[[ MATERIAL PROVIDED open ]]

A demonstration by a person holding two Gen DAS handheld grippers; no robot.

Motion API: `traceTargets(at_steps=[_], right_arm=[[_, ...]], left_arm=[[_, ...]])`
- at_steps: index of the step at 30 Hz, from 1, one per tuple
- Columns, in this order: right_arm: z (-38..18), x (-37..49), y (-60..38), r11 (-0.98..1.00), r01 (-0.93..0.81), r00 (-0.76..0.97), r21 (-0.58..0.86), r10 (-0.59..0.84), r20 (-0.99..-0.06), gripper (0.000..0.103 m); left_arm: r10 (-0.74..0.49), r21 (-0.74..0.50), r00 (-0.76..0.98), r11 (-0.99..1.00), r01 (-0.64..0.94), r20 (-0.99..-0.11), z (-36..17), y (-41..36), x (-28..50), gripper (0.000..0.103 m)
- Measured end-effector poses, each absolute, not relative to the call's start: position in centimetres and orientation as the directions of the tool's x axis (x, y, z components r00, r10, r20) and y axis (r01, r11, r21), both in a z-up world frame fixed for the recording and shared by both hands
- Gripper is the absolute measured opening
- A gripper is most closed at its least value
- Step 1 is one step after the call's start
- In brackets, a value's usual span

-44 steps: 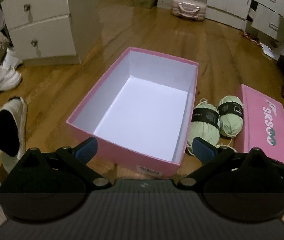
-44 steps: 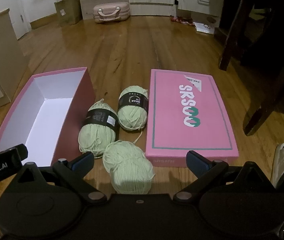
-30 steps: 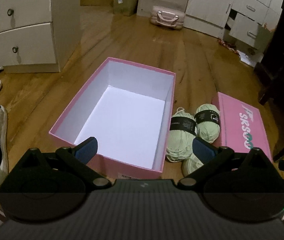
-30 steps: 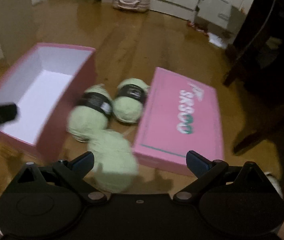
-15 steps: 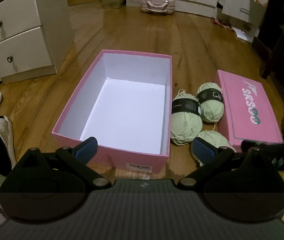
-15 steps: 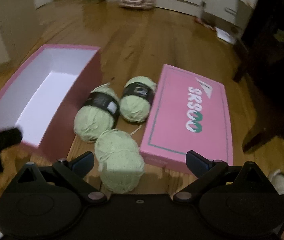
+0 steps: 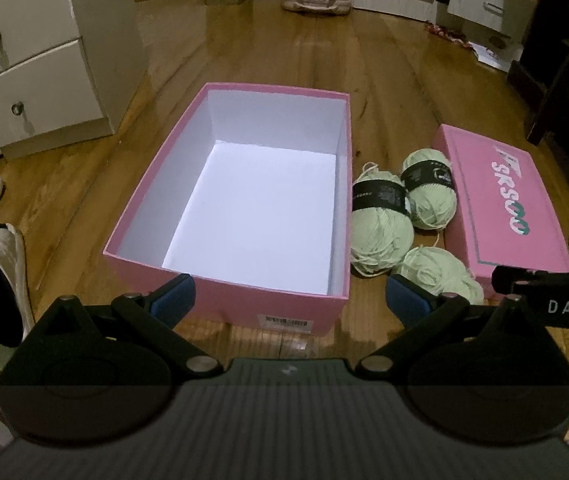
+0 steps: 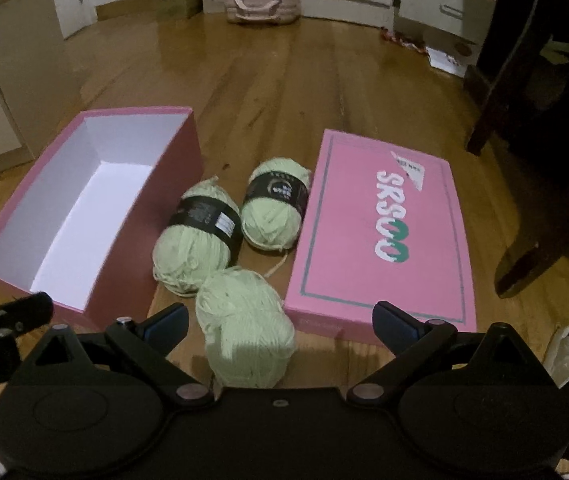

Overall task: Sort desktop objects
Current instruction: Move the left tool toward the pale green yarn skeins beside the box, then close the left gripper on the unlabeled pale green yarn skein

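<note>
Lying on the wooden floor [image 8: 284, 80] between the open pink box [image 7: 244, 208] and its pink lid [image 8: 380, 232], three pale green yarn balls [image 8: 244, 320] cluster together, two wearing black bands. The right tool [image 8: 280, 322] hovers spread wide over the nearest, unbanded ball, holding nothing. The left tool [image 7: 288, 294] gapes wide and empty before the box's near wall.

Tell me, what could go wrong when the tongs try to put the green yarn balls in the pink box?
The nearest yarn ball has no paper band, so it may squash or unwind when the open right tongs squeeze it. A loose strand trails on the floor and could snag or drag the banded yarn ball along. The box is light cardboard; a bump might slide it.
</note>
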State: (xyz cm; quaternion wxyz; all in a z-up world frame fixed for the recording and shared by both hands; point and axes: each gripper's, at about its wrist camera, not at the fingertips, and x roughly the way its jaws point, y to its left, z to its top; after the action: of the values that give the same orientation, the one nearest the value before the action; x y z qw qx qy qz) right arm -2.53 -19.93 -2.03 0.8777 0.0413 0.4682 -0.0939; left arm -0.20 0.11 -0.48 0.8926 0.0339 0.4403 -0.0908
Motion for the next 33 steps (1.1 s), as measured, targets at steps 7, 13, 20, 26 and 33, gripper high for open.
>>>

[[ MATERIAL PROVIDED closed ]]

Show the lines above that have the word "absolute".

SOLVED PROBLEM =
- Measured end-effector poses, each absolute, not relative to the call's start: position in centimetres and orientation as the directions of the tool's x axis (x, y, z components r00, r10, r20) and y axis (r01, r11, r21), both in a z-up world frame fixed for the recording and shared by both hands
- Gripper is the absolute measured opening

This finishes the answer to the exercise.